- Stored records
== Segment start ==

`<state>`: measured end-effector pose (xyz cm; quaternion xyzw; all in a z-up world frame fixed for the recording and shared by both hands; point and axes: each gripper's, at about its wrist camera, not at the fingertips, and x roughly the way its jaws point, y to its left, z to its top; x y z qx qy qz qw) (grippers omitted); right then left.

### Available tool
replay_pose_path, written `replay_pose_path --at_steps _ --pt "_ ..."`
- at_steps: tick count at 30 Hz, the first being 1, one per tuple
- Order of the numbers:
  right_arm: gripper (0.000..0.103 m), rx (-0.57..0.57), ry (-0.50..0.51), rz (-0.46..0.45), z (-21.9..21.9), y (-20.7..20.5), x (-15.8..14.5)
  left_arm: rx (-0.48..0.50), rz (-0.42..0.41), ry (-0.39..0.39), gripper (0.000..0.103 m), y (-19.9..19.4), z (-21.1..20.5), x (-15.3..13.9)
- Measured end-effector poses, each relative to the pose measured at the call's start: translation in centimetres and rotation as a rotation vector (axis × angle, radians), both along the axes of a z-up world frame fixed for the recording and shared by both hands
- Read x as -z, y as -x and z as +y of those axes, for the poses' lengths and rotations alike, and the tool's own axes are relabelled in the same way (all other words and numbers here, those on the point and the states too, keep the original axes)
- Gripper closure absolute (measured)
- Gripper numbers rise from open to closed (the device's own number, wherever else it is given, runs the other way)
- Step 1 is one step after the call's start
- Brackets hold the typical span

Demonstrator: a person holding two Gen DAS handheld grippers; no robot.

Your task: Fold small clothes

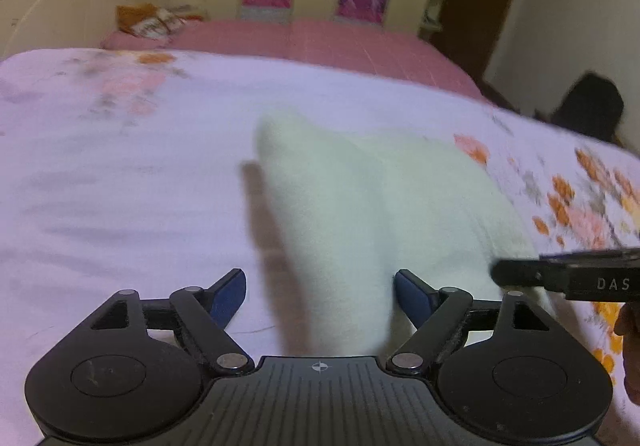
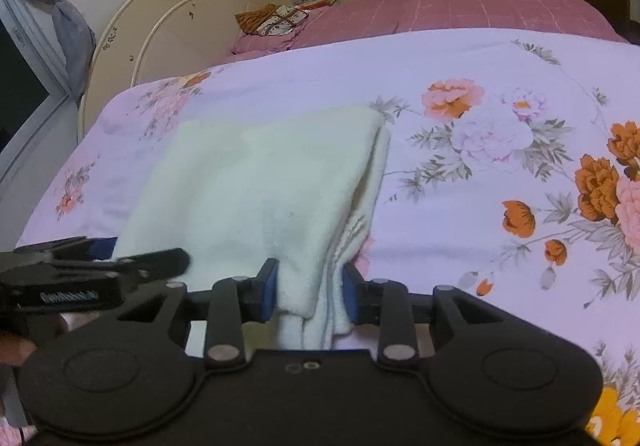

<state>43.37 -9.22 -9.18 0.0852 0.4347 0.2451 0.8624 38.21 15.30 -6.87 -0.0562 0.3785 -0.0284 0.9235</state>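
Cloth (image 2: pixel 256 181), pale white and folded over, is lying on the floral bedsheet (image 2: pixel 460 173). Its near bunched edge is sitting between the blue pads (image 2: pixel 270 288) of the right gripper (image 2: pixel 310 290), which is clamping narrowly on it. Left gripper (image 1: pixel 320 294) is standing wide apart, with the cloth passing through the gap, touching the right pad; grip is not evident. Image blur is limiting detail there.

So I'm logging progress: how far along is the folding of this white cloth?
Done: the white cloth looks doubled over, layered edges showing on its right side. In hand: the right gripper pinches its near edge; the left gripper is open around it. Left: further folds and laying it flat on the bedsheet.
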Motion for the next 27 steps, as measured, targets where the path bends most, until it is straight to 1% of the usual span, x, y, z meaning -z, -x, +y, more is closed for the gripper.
replay_pose_path --at_steps 1,2,3,4,5,6,8,9,10,11,12,13,15,17,18,19,20,21,22,23,25,27 --pt "0.07 -0.006 0.001 0.002 -0.2 0.2 -0.2 -0.025 -0.044 -0.011 0.022 0.9 0.6 -0.7" --pt "0.07 -0.007 0.008 -0.009 -0.5 0.5 -0.7 -0.039 -0.09 -0.011 0.029 1.7 1.0 -1.5" --pt "0.069 0.002 0.022 -0.061 -0.8 1.2 -1.8 -0.032 -0.129 0.005 0.045 2.0 1.3 -2.2" --pt "0.071 0.006 0.035 -0.124 -0.9 1.9 -2.7 -0.002 -0.149 0.022 0.051 2.0 1.1 -2.7" --pt "0.075 0.0 0.044 -0.162 -0.8 2.2 -3.4 0.032 -0.159 0.013 0.06 1.8 0.4 -3.0" --pt "0.08 -0.015 0.052 -0.184 -0.4 2.3 -4.0 0.072 -0.16 -0.024 0.065 1.3 -0.7 -3.1" --pt "0.082 -0.056 0.081 -0.217 1.3 1.7 -4.3 0.099 -0.125 -0.095 0.065 0.2 -2.7 -2.4" --pt "0.082 -0.077 0.114 -0.227 2.2 1.5 -4.1 0.104 -0.081 -0.121 0.065 -0.7 -3.3 -1.7" --pt "0.085 -0.091 0.157 -0.229 3.1 1.2 -3.7 0.104 -0.027 -0.141 0.065 -1.6 -3.9 -0.4" --pt "0.088 -0.098 0.223 -0.214 3.9 0.8 -2.9 0.098 -0.012 -0.152 0.064 -1.9 -4.3 0.5" --pt "0.089 -0.102 0.297 -0.185 4.5 0.2 -1.8 0.1 -0.02 -0.168 0.064 -1.9 -4.6 0.9" --pt "0.089 -0.106 0.323 -0.183 4.6 0.1 -1.0 0.102 -0.028 -0.175 0.064 -1.8 -4.9 0.9" --pt "0.087 -0.114 0.352 -0.208 4.7 0.2 -0.9 0.083 -0.034 -0.139 0.064 -1.1 -4.4 0.4" --pt "0.085 -0.105 0.384 -0.227 4.9 0.8 -1.7 0.095 -0.074 -0.126 0.064 1.1 -4.2 -1.0" --pt "0.081 -0.105 0.382 -0.26 4.6 1.6 -2.5 0.091 -0.096 -0.122 0.064 2.7 -4.1 -1.4" --pt "0.08 -0.117 0.363 -0.287 4.1 2.7 -3.3 0.079 -0.107 -0.123 0.064 4.3 -3.8 -1.6" --pt "0.079 -0.132 0.335 -0.303 3.4 4.0 -4.0 0.067 -0.123 -0.123 0.064 6.0 -3.6 -1.7" --pt "0.074 -0.15 0.304 -0.308 2.4 5.5 -4.6 0.055 -0.136 -0.115 0.064 7.6 -3.3 -1.7" --pt "0.068 -0.162 0.268 -0.296 1.1 7.0 -4.7 0.029 -0.136 -0.104 0.064 9.0 -2.8 -1.4" --pt "0.066 -0.159 0.233 -0.27 0.1 7.9 -4.7 0.005 -0.128 -0.095 0.064 10.0 -2.4 -1.0" --pt "0.067 -0.144 0.149 -0.186 -1.5 9.2 -4.2 -0.025 -0.092 -0.059 0.064 11.2 -1.8 0.2" --pt "0.066 -0.122 0.105 -0.127 -2.3 10.0 -3.3 -0.047 -0.043 -0.055 0.064 11.5 -1.8 1.7"
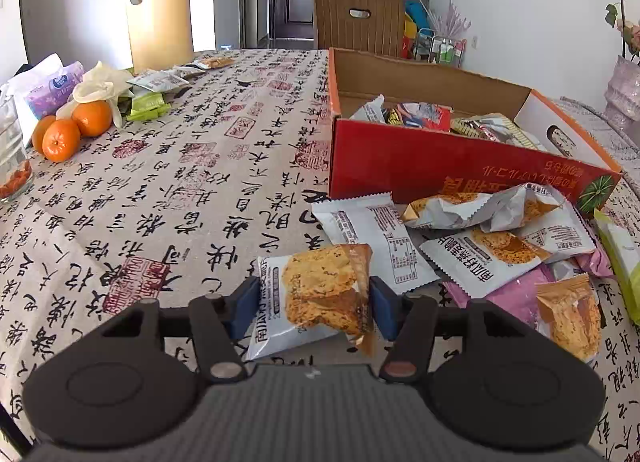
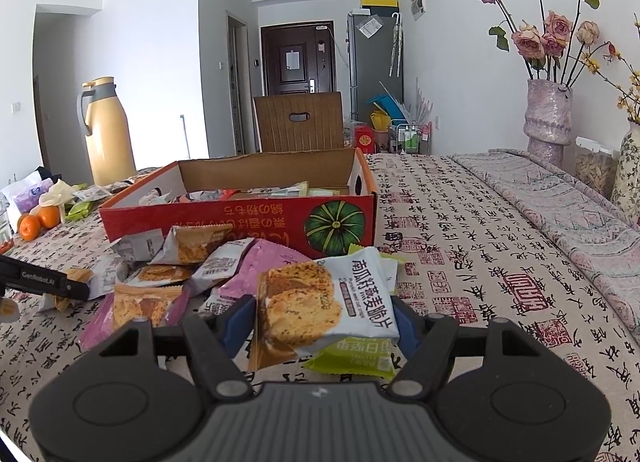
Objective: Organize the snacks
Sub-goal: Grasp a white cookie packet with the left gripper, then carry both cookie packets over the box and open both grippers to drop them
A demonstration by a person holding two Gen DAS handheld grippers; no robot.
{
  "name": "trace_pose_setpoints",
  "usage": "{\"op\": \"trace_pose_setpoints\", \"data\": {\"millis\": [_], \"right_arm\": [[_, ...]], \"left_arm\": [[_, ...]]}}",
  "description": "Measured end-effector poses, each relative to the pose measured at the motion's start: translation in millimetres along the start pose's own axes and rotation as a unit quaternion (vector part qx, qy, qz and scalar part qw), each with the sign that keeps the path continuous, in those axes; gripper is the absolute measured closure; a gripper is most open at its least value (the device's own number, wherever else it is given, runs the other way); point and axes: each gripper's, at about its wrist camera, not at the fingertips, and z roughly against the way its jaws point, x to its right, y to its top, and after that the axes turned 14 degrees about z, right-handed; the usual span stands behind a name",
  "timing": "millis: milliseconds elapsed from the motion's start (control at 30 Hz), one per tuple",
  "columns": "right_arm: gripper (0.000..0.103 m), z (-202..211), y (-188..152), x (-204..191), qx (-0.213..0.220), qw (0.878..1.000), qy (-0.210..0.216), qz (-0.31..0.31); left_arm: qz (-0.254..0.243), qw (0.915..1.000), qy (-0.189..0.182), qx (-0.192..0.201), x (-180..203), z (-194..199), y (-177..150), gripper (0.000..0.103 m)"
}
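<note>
Crinkly white-and-orange cracker packets [image 1: 324, 294]

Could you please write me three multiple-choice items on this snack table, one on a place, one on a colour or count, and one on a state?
1. Where does the pile of loose snack packets lie?
A. On the tablecloth against the front of the red box
B. Inside the vase
C. On the chair

2. How many oranges sit at the table's left side?
A. One
B. Three
C. Six

3. What is between the jaws of the right gripper?
A. Nothing
B. An orange
C. A white crisp packet

Answers:
1. A: the packets lie heaped on the tablecloth before the red box.
2. B: three oranges cluster beside the glass.
3. C: the white crisp packet sits between both blue pads, off the cloth.
</note>
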Motion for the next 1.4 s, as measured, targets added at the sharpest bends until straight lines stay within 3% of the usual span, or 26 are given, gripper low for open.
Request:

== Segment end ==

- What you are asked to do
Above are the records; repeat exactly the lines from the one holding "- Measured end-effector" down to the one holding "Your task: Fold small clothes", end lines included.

- Reply to the task
- Measured end-effector poses, each relative to the pose measured at the call's start: translation in centimetres and rotation as a rotation vector (axis × angle, radians), both along the axes of a z-up world frame fixed for the recording and shared by both hands
- Read x as -z, y as -x and z as +y of those axes, for the poses' lengths and rotations alike, and the tool's own axes are relabelled in the same way (all other words and numbers here, those on the point and the states too, keep the original axes)
- Gripper closure absolute (measured)
- Gripper numbers rise from open to closed (the device's own number, wherever else it is given, runs the other way)
- Step 1 is one step after the call's start
- Brackets hold the typical span

Demonstrator: a person holding two Gen DAS handheld grippers; no robot.

Your task: Fold small clothes

This output completes the exercise.